Your answer should be only the lines below from the one with "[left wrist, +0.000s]" to the one with "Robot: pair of", repeated exactly, ends included.

[Recorded information]

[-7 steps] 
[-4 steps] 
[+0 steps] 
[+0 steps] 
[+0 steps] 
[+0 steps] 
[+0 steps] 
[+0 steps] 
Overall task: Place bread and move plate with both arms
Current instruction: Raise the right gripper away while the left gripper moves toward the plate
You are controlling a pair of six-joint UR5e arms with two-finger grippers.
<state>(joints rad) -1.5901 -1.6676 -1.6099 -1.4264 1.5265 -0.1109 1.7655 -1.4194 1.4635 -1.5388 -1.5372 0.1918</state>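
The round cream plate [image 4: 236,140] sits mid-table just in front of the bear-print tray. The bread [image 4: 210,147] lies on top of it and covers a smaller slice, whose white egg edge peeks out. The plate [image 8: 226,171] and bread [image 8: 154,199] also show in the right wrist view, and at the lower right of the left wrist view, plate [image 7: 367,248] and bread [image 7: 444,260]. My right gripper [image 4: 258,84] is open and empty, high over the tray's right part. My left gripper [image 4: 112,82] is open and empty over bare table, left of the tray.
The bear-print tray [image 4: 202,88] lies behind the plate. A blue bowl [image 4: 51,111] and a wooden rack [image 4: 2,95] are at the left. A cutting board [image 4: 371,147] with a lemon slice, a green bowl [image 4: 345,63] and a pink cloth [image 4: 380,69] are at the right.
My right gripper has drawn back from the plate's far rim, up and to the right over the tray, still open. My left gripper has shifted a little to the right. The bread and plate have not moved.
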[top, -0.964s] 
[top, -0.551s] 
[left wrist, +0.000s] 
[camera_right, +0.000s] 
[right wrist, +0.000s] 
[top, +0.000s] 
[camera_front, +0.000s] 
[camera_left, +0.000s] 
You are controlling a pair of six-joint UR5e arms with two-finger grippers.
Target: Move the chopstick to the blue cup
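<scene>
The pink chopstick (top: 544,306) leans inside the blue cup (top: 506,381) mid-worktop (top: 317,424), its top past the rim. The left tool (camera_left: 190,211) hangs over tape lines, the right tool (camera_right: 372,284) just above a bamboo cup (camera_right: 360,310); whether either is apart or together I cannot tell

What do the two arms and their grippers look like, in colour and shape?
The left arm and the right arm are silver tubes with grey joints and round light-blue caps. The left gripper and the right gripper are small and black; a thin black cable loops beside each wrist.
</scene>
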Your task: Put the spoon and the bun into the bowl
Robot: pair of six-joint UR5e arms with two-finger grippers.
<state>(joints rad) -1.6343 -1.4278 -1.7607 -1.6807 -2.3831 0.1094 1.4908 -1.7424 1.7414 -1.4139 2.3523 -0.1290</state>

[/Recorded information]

- _Task response_:
[left wrist, +0.000s] 
[camera_right, +0.000s] 
[right wrist, +0.000s] 
[top, +0.000s] 
[camera_front, +0.000s] 
[camera_left, +0.000s] 
You are controlling a pair of six-joint UR5e arms with two-finger grippers.
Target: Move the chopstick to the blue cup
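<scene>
The pink chopstick (top: 544,306) leans inside the blue cup (top: 506,381) mid-worktop (top: 317,424), its top past the rim. The left tool (camera_left: 190,211) hangs over tape lines, the right tool (camera_right: 372,284) just above a bamboo cup (camera_right: 360,310); whether either is apart or together I cannot tell

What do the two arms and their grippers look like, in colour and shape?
The left arm and the right arm are silver tubes with grey joints and round light-blue caps. The left gripper and the right gripper are small and black; a thin black cable loops beside each wrist.
</scene>
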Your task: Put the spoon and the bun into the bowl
Robot: pair of six-joint UR5e arms with two-finger grippers.

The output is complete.